Polyarteritis nodosa is a systemic vasculitis that affects medium or small arteries with necrotizing inflammation; renal glomeruli and arterioles, capillaries, and venules are unaffected. Skin manifestations include palpable purpura, livedo reticularis, ulcers, and distal gangrene. The condition also usually affects the kidneys, the heart, and the musculoskeletal and nervous systems.

 

 

A SYSTEMIC VASCULITIS

Henoch-Schönlein purpura is a systemic vasculitis affecting the skin, gastrointestinal tract, kidneys, and joints. Palpable purpura and joint pain are the most common and consistent presenting symptoms. The kidneys are affected in about one-third of children and in 60% of adults, and this is the major factor determining the long-term outcome.1

In our patient, laboratory testing that included a complete blood cell count, biochemical testing (including IgA levels), urinary sediment, and coagulation studies showed no abnormalities except elevations of the erythrocyte sedimentation rate and the concentration of C-reactive protein (an acute-phase reactant). These can be normal in some patients. Renal involvement was also not present.

DIAGNOSIS

The diagnosis relies on clinical manifestations. Because Henoch-Schönlein purpura is less common in adults, biopsy plays a more important role in establishing the diagnosis in this age group, and it does this by demonstrating leukocytoclastic vasculitis with a predominance of IgA deposition under immunofluorescence. Recent studies in children showed that an elevated IgA concentration along with reduced IgM levels was associated with a higher rate of severe complications.2 However, depending on the age of the biopsied lesion, IgA may not be detected.

TREATMENT DIRECTED AT SYMPTOMS

Our patient received oral corticosteroids 0.5 mg/kg per day for 20 days, and the lesions resolved by 4 weeks.

Management of Henoch-Schönlein purpura is mainly directed at the symptoms, with oral hydration and nonsteroidal anti-inflammatory drugs. For severe cases, a short course of corticosteroids (0.5–1 mg/kg) may be used.

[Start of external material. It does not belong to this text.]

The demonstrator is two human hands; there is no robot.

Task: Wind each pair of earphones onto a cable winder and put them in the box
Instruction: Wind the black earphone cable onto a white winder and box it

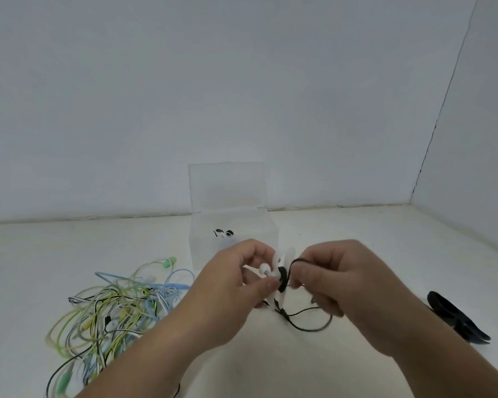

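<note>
Surface: pale white surface (371, 234) in a corner of plain grey walls (242, 81), with everything for the job within reach.
Box: the clear box (204, 248) stands straight ahead of the hands with its lid (227, 185) up at the back, probably so a finished winder can go straight in. One black-and-white wound set (223, 233) already lies inside.
Left hand: the left hand (230, 285) pinches the white cable winder (288, 254) at its hub, fingers (266, 284) curled close, apparently to steady it as a spool.
Right hand: the right hand (337, 280) pinches the black earphone cable (308, 328) just beside the winder, feeding it round the hub, where black turns sit.
Slack: the rest of the cable hangs in a loop below the hands, so winding looks only partly done.
Waiting: a tangle of earphones (112, 308) in green, blue and stripes lies left of the left forearm.
Spares: dark winders (454, 320) lie near the right wrist.
Writing: none can be read.
</note>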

Although no controlled clinical trial has proven that Henoch-Schönlein purpura responds to corticosteroids, colchicine, or other drugs, corticosteroids are used most often, especially in patients with renal disease. Patients with severe renal insufficiency, abdominal pain, joint involvement, or bleeding should be hospitalized. Plasmapheresis3 has been used in severe cases.

HENOCH-SCHÖNLEIN PURPURA AND MALIGNANCY

During a follow-up evaluation 1 month later, our patient was diagnosed with adenocarcinoma of the breast. This highlights the value of a workup for cancer in adults with cutaneous vasculitis.

Cutaneous vasculitis can represent a paraneoplastic syndrome associated with a malignant tumor. The pathophysiology of this association is unclear, but one proposed mechanism is the exaggerated production of antibodies that react against tumor neoantigens, leading to the formation of immune complexes, or that occasionally recognize endothelial cells because of similarities with tumor antigens. Another theory is that abnormally high levels of inflammatory cytokines are produced by neoplastic cells or in response to decreased immune complex clearance.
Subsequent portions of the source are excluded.